Theoretical ceilings: heritability and “missing pieces” cap what PRS can ever do
The authors emphasize that heritability sets an upper bound on prediction accuracy from genetics alone. For MS, SNP heritability estimates from large GWAS place a firm ceiling on what common-variant PRS can capture, and even “best practice” methods cannot exceed what the underlying genetic architecture allows. Performance is also degraded when PRS include non-causal proxy variants (imperfect linkage disequilibrium with the true causal alleles), when rare high-impact variants are missed, and when interaction effects exist but are not modeled. In other words, some limitations are mathematical, not merely technical.
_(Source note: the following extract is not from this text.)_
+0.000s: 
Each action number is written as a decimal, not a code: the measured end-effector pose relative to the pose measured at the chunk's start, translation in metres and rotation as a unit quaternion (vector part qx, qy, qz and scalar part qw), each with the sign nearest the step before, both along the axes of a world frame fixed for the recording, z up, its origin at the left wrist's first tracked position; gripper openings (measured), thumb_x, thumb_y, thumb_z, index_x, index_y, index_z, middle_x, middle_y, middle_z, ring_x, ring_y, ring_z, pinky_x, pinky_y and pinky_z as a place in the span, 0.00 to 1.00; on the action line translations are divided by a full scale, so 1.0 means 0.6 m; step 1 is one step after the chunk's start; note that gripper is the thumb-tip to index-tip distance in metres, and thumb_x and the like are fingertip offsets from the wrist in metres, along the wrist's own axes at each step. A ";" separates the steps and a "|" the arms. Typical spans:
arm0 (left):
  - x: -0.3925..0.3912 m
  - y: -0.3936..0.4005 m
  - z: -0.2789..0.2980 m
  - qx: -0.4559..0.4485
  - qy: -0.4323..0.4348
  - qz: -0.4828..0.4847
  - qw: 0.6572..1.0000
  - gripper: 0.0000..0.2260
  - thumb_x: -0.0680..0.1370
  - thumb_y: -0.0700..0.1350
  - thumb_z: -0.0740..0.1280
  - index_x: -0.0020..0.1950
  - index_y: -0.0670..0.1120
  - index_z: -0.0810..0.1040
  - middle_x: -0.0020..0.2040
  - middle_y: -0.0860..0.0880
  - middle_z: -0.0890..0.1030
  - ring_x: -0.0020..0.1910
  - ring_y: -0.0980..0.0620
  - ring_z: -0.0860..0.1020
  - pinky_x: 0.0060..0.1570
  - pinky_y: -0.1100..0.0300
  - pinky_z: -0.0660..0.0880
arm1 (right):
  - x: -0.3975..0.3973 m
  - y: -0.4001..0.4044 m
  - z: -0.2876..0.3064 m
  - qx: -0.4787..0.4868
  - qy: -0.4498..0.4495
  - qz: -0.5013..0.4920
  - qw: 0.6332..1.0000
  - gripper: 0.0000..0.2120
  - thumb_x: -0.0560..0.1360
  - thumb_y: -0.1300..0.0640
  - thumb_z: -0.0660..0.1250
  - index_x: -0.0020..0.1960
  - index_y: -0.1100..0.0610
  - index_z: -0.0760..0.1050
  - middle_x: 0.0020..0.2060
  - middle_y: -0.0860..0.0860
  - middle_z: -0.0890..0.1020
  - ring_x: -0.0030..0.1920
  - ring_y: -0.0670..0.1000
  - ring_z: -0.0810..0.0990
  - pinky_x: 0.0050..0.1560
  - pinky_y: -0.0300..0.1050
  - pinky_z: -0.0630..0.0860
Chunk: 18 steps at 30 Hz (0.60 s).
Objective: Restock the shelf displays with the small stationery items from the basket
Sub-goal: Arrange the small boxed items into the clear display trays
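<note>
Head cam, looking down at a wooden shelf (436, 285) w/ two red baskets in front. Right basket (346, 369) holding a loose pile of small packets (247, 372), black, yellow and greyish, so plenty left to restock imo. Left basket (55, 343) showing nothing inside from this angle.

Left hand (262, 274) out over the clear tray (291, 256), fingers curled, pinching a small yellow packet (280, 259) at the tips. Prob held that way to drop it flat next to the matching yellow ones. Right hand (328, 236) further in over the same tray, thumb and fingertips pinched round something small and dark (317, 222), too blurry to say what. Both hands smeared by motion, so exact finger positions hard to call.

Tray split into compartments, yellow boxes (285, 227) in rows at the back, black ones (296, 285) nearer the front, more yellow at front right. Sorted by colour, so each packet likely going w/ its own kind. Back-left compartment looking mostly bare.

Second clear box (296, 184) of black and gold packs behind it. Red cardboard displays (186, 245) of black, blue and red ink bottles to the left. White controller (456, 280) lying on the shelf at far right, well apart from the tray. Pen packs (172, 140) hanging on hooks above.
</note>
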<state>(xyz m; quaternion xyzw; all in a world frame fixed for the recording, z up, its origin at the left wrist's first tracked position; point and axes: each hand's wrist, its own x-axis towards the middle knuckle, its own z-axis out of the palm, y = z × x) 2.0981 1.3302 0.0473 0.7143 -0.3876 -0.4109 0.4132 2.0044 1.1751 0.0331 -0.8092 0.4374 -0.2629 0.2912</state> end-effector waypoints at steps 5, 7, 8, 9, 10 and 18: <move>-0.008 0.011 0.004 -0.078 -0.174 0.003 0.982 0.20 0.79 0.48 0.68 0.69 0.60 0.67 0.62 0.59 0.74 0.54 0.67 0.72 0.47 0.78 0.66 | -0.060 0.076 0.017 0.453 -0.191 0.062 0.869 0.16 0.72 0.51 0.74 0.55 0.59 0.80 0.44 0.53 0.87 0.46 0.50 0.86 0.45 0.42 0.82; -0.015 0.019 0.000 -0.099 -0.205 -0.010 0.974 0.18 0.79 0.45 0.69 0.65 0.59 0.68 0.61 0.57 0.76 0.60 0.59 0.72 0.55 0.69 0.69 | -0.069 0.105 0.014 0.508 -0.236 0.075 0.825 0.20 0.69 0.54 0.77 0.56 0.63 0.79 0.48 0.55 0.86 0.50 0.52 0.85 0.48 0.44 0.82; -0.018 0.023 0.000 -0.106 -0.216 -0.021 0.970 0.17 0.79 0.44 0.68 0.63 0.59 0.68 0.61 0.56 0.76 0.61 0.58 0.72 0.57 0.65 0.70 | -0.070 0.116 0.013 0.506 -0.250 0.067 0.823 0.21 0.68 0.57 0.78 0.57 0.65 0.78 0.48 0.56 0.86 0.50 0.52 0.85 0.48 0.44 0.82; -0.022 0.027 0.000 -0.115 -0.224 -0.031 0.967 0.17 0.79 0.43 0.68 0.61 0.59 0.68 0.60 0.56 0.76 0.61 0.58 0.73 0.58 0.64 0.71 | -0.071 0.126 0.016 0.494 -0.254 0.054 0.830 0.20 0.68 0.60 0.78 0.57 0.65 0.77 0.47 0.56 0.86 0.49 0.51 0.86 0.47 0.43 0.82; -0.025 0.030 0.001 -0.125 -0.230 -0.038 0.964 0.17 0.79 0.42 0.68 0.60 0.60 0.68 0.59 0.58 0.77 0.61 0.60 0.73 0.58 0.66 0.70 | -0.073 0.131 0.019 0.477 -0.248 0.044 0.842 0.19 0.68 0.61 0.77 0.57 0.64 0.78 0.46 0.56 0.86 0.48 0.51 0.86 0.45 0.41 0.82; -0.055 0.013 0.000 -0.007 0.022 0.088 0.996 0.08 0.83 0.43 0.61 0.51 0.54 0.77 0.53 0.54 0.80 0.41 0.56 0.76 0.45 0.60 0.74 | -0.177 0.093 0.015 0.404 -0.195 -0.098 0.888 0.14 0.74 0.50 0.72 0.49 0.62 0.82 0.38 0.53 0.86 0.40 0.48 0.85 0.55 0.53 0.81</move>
Real-world friction: measuring exposures, transferring across ancestries, and interpreting metrics honestly
Environmental factors are dynamic and time-dependent—“ever smoked” or “ever obese” is a crude summary of biology that likely depends on timing and dose, and may be inconsistently recorded across cohorts. Some exposures may not be truly causal (or may be confounded), so including them can add noise rather than signal. PRS also port poorly across ancestries because linkage disequilibrium patterns and allele frequencies differ, meaning a score trained in largely European datasets may misestimate risk elsewhere. Finally, the paper highlights a common interpretability trap: metrics like AUC can look impressive while the absolute risk difference between “low” and “high” score groups remains small for a low-prevalence disease. The authors’ examples (including UK Biobank-style analyses) illustrate why positive predictive value can remain low even when discrimination seems strong—an issue that matters directly for any real-world screening concept.
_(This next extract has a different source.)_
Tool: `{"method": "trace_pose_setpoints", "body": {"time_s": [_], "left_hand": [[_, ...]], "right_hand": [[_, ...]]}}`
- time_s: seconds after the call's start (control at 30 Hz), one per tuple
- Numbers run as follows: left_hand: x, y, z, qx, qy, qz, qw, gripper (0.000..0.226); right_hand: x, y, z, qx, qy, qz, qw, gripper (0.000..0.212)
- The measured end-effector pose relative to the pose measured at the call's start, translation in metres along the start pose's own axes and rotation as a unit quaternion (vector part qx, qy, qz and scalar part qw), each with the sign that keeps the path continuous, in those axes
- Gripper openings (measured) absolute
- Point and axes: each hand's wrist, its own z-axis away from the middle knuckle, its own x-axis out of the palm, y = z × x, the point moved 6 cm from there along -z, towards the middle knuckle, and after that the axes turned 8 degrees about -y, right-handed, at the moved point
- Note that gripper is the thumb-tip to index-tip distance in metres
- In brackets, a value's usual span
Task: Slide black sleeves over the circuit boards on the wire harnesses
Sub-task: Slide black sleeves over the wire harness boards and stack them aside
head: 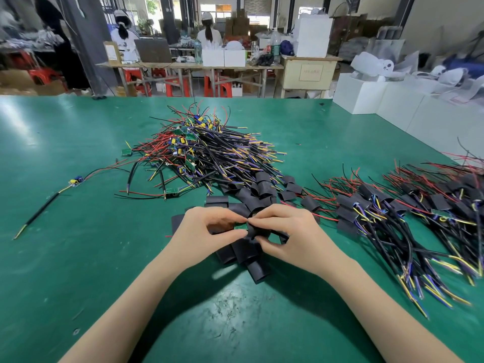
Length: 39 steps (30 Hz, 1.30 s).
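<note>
The green counter (78,258) keeps the unsleeved harness pile (209,153) ahead and sleeved harnesses (392,213) to the right, loose black sleeves (246,251) within reach. Left hand (207,237) pinches a circuit board (241,226); right hand (290,234) grips a sleeve (252,230) at its edge, likely for feeding.

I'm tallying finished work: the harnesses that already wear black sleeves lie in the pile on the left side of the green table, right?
Not quite. The head view shows the sleeved harnesses on the right side of the green table. The pile further left, beyond the hands, is the unsleeved harnesses, their circuit boards bare.
</note>
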Motion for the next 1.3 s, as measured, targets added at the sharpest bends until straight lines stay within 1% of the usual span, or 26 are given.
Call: {"method": "trace_pose_setpoints", "body": {"time_s": [0.1,0.27,0.4,0.5,0.6,0.67,0.73,0.87,1.0,1.1,1.2,1.3], "left_hand": [[0.001,-0.003,-0.001,-0.031,-0.039,0.076,0.996,0.030],[0.001,-0.006,0.000,-0.048,-0.027,0.121,0.991,0.024],[0.003,-0.010,-0.001,-0.061,-0.024,0.143,0.988,0.030],[0.001,-0.008,-0.001,-0.049,-0.012,0.153,0.987,0.025],[-0.004,-0.007,-0.002,-0.043,0.033,0.190,0.980,0.022],[-0.005,-0.007,-0.002,-0.047,0.048,0.206,0.976,0.021],[-0.003,-0.008,-0.002,-0.051,0.048,0.205,0.976,0.021],[0.003,-0.007,-0.002,-0.055,0.037,0.194,0.979,0.021],[0.002,-0.008,-0.002,-0.048,0.046,0.199,0.978,0.022],[0.002,-0.011,-0.002,-0.050,0.044,0.203,0.977,0.022],[0.001,-0.014,-0.002,-0.058,0.044,0.214,0.974,0.021],[0.001,-0.016,-0.002,-0.060,0.045,0.243,0.967,0.021]], "right_hand": [[-0.002,0.001,0.000,0.000,0.013,0.006,1.000,0.025],[-0.002,-0.001,0.001,-0.013,0.025,0.022,0.999,0.024],[0.000,-0.005,0.000,-0.022,0.031,0.031,0.999,0.027],[-0.002,-0.002,0.001,0.009,0.031,0.028,0.999,0.032],[-0.005,0.012,0.002,0.105,0.006,0.100,0.989,0.047],[-0.002,0.019,0.003,0.142,-0.026,0.129,0.981,0.046],[0.003,0.017,0.003,0.136,-0.035,0.127,0.982,0.038],[0.007,0.013,0.001,0.135,-0.026,0.117,0.984,0.026],[0.010,0.013,0.001,0.147,-0.034,0.099,0.984,0.027],[0.013,0.010,0.003,0.134,-0.044,0.074,0.987,0.032],[0.014,0.013,0.003,0.135,-0.085,0.076,0.984,0.036],[0.013,0.014,0.002,0.120,-0.116,0.102,0.981,0.031]]}}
The realistic opportunity: risk stratification for prevention research, not a crystal ball
Where does this leave the field? The review takes a pragmatic stance: MS risk scores may be valuable for enriching prevention trials—finding subsets of the population with substantially higher incidence than baseline, where interventions (for example, targeting EBV-related pathways) can be tested more efficiently. The authors also outline clear technical directions that could improve research-grade prediction: better causal variant mapping, inclusion of rare variation as evidence matures, explicit modeling of gene–environment interplay, and larger non-European datasets to improve portability. Just as importantly, they stress the communication challenge—working with people with MS and stakeholders to convey both the promise and the significant caveats—because an imperfect risk score can mislead if it is treated like a definitive forecast rather than a probabilistic tool.
Disclaimer: This blog post is based on the provided research article and is intended for informational purposes only. It is not intended to provide medical advice. Please consult with a healthcare professional for any health concerns.
References:
Hone, L., Giovannoni, G., Dobson, R., & Jacobs, B. M. (2022). Predicting multiple sclerosis: challenges and opportunities. Frontiers in Neurology, 12, 761973.